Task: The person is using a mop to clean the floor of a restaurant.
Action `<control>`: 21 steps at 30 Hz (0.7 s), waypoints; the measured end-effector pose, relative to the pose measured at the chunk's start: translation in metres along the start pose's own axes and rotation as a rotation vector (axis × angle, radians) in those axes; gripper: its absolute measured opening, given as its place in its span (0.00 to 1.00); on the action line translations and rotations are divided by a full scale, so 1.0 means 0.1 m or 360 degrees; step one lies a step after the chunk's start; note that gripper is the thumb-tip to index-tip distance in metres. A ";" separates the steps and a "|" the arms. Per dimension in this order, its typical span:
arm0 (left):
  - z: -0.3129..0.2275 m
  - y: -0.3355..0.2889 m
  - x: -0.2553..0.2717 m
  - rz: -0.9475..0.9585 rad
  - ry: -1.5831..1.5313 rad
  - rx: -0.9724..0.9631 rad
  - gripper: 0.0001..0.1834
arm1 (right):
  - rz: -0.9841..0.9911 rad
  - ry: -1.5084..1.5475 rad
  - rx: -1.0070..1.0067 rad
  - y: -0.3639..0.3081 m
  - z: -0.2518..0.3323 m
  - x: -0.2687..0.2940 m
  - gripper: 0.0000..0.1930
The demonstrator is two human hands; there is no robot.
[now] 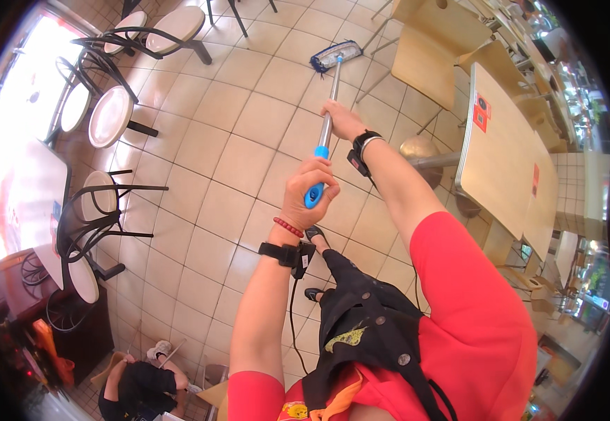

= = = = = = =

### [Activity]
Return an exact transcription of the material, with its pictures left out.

### [Answer for the task]
Task: The person is using a mop to clean the floor of a restaurant.
Action `<control>`: 21 steps at 30 Hz (0.7 s), waypoints; the measured end-effector pose, relative to the pose measured at the chunk's start: translation in metres along the start pose's own axes and rotation as a rotation vector (axis × angle, radians) in those axes; gripper: its absolute measured opening, given as its place in its span (0.00 to 1.00); on the action line translations and rotations are divided by a full scale, so 1.0 means 0.1 m or 360 degrees; step one lies a step after the chunk's start; note that gripper is the thumb-tip to index-tip distance in metres. A ";" separates the steps and a "|" the arms. Per dimension in this order, its typical span:
arm0 (left):
  - z: -0.3129..0.2275 m
  - y: -0.3355..0.2889 m
  - x: -0.2553..0.2717 m
  - rz: -0.9475..0.9585 rad
  - ry: -1.5831..1.5313 rad
  - rx: -0.9724..0.9631 rad
  - gripper: 0.0001..0.1834
arm1 (right):
  - rz: -0.9841..0.9911 rad
  - ry: -1.5084..1.5475 rad
  - rx: -1.0070..1.0067 rad
  - y: -0.3639..0.3081 m
  - z: -0.2518..0.3323 m
  - x: -0.2687..0.2940 m
  - gripper: 0.0000..0.1930
The demonstrator is two human hands; there is no robot.
[now] 

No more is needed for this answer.